John Cougar Mellencamp is a successful, Hall of Fame rock singer in the Midwest, whose work sold 27 million albums in the United States,[1] and perhaps 60 million albums worldwide After using "Cougar" for much of his career, he goes by "John Mellencamp" today.
His style has unpretentious, candid working class, small-town themes. "I was born in a small town," for example, rose to #1 on the pop charts in the 1980s. He is unapologetically Midwestern (Indiana), growing up and staying there.
Dyed-in-the-wool John Cougar Mellencamp summed up the true Midwestern mindset this way: "This is where I fall into that Midwestern mindset. It’s not really an opportunity. You’re being used."[2]

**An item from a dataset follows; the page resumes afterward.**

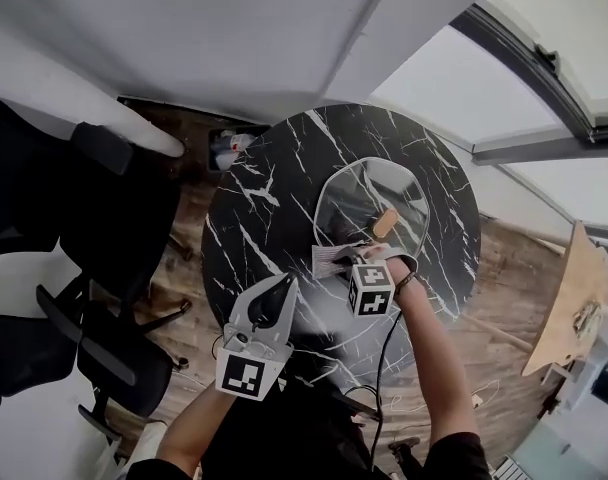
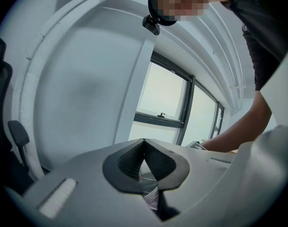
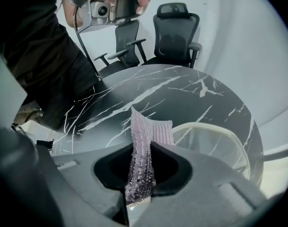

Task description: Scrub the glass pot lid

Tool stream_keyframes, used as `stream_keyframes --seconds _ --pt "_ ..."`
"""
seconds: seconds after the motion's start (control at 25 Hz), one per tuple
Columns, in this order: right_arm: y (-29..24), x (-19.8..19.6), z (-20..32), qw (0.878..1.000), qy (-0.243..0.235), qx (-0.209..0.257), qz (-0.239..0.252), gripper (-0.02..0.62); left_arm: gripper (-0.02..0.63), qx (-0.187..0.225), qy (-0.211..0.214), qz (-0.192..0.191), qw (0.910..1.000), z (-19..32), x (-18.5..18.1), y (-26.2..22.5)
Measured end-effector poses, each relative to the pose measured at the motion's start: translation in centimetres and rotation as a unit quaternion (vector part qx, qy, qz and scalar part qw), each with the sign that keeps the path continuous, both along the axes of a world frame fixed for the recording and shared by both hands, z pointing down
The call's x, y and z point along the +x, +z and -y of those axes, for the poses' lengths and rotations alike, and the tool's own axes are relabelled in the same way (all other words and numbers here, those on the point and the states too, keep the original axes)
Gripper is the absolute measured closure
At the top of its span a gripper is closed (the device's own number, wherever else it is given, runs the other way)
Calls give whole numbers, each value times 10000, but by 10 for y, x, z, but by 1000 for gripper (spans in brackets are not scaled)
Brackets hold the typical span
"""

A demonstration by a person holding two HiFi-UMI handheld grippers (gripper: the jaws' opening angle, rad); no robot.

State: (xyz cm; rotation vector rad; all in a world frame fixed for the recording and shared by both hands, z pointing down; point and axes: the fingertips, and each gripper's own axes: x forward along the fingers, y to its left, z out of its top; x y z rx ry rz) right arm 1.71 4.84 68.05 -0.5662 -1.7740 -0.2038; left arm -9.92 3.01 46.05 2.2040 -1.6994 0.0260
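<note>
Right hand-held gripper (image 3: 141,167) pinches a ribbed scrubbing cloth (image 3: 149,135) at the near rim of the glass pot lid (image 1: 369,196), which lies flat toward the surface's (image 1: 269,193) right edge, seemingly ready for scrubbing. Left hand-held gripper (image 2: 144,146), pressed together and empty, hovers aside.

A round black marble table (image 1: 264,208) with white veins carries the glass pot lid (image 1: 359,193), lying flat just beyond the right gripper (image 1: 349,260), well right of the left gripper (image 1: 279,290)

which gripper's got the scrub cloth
The right gripper: its jaws are clamped on the ribbed cloth, close to the glass pot lid. The left gripper is shut on nothing and points away from the table.
</note>
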Motion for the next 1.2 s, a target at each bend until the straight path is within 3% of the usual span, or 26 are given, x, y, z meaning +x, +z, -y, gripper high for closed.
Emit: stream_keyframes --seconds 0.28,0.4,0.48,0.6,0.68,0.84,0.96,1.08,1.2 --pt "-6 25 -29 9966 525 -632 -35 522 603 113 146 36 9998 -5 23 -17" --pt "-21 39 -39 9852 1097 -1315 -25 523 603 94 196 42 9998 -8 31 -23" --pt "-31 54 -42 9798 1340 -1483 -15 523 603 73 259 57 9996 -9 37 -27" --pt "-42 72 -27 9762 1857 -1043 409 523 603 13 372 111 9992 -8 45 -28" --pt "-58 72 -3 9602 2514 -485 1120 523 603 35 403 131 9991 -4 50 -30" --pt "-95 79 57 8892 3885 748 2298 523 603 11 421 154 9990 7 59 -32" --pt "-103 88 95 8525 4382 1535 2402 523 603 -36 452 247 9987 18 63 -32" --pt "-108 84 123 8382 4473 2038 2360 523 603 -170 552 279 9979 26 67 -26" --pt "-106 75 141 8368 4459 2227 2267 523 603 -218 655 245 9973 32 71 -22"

Jack and Diane was another hit by Mellencamp, resonating with simple truths and teenage love and how change is coming real soon, implicitly because a baby arrives. Includes the lyric "Let the bible belt come and save my soul."
Mellencamp put Jesus into his lyrics, as in this verse from his "Small Town": "taught to fear Jesus in a small town."
"Ain't that America" is the refrain from his Pink Houses song, which is a down-to-earth, cynical ode to the underprivileged.[3]
His songs are unusual in that both Republicans and Democrats have liked to play them at campaign events.
"Jack and Diane" is implicitly critical of sex by teenagers. It seems unlikely given Mellencamp's background and repeated references to Jesus and the Bible in his songs that he would have an implicit reference to abortion in one. But some infer a reference to abortion in "Jack and Diane" ("we ought to run off to the city"), while others interpret that in a more straightforward way of getting a job in the city.[4]